Y chromosome also known as the sex chromosome is the chromosome that results in the birth of a baby boy but changes in this chromosome are the topic of concern as they can cause many problems in the child. Many genes that are required for the development of the male sex are present on the Y chromosome.
Azoospermia factor (AZF) regions that provide instructions to the male body for the production of proteins that are involved in sperm cell production and development are present on the Y chromosomes which means any changes in these single chromosomes can cause infertility in males.
Such a condition is called Y chromosome infertility and is caused by the deletion of several genes or in the rare condition a single gene.
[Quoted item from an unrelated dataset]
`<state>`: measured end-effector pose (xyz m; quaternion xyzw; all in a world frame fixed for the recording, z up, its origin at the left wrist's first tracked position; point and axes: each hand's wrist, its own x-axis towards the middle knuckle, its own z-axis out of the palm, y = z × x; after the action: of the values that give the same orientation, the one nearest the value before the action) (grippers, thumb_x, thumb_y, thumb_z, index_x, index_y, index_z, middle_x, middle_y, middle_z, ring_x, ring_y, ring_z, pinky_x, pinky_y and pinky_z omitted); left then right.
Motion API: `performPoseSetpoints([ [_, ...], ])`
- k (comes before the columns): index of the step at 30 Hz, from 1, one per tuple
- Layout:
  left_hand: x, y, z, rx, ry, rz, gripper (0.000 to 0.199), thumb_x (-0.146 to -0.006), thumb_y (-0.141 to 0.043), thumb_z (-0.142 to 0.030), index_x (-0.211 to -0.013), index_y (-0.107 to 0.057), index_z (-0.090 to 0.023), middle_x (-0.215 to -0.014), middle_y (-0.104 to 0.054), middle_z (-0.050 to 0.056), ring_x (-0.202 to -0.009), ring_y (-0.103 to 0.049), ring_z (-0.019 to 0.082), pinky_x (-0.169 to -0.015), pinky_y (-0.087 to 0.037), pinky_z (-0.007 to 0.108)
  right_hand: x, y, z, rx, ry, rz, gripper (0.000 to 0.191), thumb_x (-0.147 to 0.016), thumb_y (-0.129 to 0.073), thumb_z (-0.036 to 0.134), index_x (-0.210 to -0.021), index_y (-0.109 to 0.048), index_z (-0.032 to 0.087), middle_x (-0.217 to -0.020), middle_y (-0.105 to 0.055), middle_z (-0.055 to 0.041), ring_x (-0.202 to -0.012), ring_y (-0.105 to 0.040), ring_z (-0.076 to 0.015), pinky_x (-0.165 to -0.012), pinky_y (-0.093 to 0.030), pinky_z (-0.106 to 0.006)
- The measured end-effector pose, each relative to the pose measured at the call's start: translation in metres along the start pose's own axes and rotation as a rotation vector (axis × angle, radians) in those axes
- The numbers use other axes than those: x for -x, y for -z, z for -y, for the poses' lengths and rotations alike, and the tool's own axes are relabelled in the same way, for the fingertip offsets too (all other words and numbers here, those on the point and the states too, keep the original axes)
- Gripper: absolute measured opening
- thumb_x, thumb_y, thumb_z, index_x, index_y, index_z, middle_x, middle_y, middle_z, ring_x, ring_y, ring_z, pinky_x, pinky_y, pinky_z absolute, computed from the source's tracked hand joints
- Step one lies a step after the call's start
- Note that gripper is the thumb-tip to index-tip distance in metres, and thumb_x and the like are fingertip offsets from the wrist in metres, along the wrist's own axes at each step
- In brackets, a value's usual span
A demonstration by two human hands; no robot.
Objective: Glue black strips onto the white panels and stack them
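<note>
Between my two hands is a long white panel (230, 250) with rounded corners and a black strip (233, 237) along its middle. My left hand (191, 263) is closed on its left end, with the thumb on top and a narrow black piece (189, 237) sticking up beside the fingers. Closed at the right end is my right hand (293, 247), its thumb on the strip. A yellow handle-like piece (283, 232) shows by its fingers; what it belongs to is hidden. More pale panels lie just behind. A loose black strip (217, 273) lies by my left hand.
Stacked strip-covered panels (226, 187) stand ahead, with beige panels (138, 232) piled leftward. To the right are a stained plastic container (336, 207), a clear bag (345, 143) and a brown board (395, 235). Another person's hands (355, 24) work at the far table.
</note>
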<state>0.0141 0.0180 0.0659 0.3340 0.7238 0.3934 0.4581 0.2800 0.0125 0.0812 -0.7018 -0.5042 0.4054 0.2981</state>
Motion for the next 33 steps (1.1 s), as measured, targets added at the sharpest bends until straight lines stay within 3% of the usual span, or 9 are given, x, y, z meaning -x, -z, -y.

Loss of these genes means the body does not get the instructions to produce proteins that are needed for normal sperm development and in some cases, sperm doesn’t develop at all leading to Y chromosome infertility.
The most common genetic test related to male infertility are given below:
CFTR gene mutations: CFTR which stands for Cystic Fibrosis Transmembrane Conductance Regulator gene mutations is a test done to check whether a male carries the abnormal copy of the gene that causes cystic fibrosis. This test is done because men who are the carrier of cystic fibrosis can pass it down to their children.
Karyotype genetic testing: this test checks for any missing chromosomes that can cause a problem with sperm production. For example presence of an extra X chromosome causes Klinefelter Syndrome.
Y-Chromosome Microdeletions (YCMD): this test determines whether the Y chromosome contains all necessary genetic elements needed for sperm development or not.